Week 5

The city of Atlantis has captured the minds and curiosity of people all over the world. Disney has released their own interpretation of Atlantis to entice the younger generation. Not too long ago, I took a ride at Sea World that was inspired by the lost empire, which included several underwater creatures bumming into our vehicle. It seems that everyone has their own take on what Atlantis was like and what lead to its downfall. The most debated topic pertaining to Atlantis is its location. From my own research, it seems that there is evidence of Atlantis all over the globe without a real lead. Most of the archaeological findings are compared to Plato’s work which spoke of a sunken island with great detail. It is debatable if this work is based on true events or a philosophical warning.

One theory that I looked into placed the lost city in southern Spain. Satellite photos taken of southern Spain suggest that the Atlantis was in fact a region of the southern Spanish coast that was destroyed by a flood between 800 B.C. and 500 B.C. (http://news.nationalgeographic.com/news/2004/08/0819_040819_atlantis.html). Scientists matched photos of rectangular structures and concentric circles to Plato’s description of the city of Atlantis (http://news.nationalgeographic.com/news/2004/08/0819_040819_atlantis.html). It is believed that the rectangles are remains of a once magnificent palace. Within the same article, an argument is made for Ireland being the model for the mythical Atlantis that Plato wrote of. The country is the exact size as described, and the civilization in this region was more advanced compared to other Stone Age culture (http://news.nationalgeographic.com/news/2004/08/0819_040819_atlantis.html).

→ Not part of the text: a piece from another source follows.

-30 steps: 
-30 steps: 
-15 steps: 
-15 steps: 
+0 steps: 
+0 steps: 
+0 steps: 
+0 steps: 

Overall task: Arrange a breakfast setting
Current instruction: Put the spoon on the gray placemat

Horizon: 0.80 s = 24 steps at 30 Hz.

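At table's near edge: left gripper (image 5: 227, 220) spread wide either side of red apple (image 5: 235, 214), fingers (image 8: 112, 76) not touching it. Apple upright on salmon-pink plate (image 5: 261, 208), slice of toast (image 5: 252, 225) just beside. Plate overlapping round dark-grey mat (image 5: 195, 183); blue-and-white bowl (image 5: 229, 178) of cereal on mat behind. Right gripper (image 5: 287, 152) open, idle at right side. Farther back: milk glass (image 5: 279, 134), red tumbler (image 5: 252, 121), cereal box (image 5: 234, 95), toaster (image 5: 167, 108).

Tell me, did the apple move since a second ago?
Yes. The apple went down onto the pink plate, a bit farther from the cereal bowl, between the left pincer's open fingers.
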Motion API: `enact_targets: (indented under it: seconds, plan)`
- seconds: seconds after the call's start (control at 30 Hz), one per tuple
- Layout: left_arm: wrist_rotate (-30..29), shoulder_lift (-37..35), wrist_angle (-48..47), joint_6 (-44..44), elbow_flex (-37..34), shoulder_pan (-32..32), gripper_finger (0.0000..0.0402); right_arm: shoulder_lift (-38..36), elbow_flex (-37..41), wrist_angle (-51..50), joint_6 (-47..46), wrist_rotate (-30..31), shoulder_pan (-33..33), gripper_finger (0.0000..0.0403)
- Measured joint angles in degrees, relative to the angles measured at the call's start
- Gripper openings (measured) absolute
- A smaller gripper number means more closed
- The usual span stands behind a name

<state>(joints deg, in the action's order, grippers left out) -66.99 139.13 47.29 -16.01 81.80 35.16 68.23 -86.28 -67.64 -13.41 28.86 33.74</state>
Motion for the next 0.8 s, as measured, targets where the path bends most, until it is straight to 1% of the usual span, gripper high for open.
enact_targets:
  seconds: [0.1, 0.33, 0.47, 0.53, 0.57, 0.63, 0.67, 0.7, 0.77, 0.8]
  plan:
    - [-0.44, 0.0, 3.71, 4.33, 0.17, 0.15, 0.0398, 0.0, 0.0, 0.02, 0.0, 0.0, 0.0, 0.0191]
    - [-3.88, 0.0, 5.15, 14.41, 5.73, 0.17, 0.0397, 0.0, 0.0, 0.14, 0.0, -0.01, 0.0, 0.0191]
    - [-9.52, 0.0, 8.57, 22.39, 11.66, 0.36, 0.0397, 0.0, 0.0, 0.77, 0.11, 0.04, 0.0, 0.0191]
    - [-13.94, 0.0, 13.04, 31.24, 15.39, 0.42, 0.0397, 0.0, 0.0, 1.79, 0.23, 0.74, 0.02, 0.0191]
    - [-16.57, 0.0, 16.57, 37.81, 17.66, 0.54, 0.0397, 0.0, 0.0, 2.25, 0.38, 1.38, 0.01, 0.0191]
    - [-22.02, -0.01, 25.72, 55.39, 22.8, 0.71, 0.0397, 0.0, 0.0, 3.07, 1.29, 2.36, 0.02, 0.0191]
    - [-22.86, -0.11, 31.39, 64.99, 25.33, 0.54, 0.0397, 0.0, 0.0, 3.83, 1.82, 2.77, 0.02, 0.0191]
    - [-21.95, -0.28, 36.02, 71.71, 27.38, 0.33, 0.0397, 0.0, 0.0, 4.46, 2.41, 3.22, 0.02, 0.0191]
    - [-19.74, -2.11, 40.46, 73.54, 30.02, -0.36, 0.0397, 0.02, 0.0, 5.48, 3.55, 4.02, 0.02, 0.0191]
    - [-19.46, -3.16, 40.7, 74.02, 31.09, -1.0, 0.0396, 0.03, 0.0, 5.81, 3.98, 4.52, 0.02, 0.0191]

Both theories make very loose connections to Plato’s work, which many use as a guide to the lost city of Atlantis. The first problem that arises is the credibility of Plato’s work. It is inarguable that Plato was a wise man, but he is known as a philosopher who writes to teach. It is very likely that all of these islands faced some sort of demise due to nature without necessarily being the mythical Atlantis. Cultural diffusion would explain the findings of rectangular palaces and circular city scape. It is more plausible that Plato based his work off many different locations.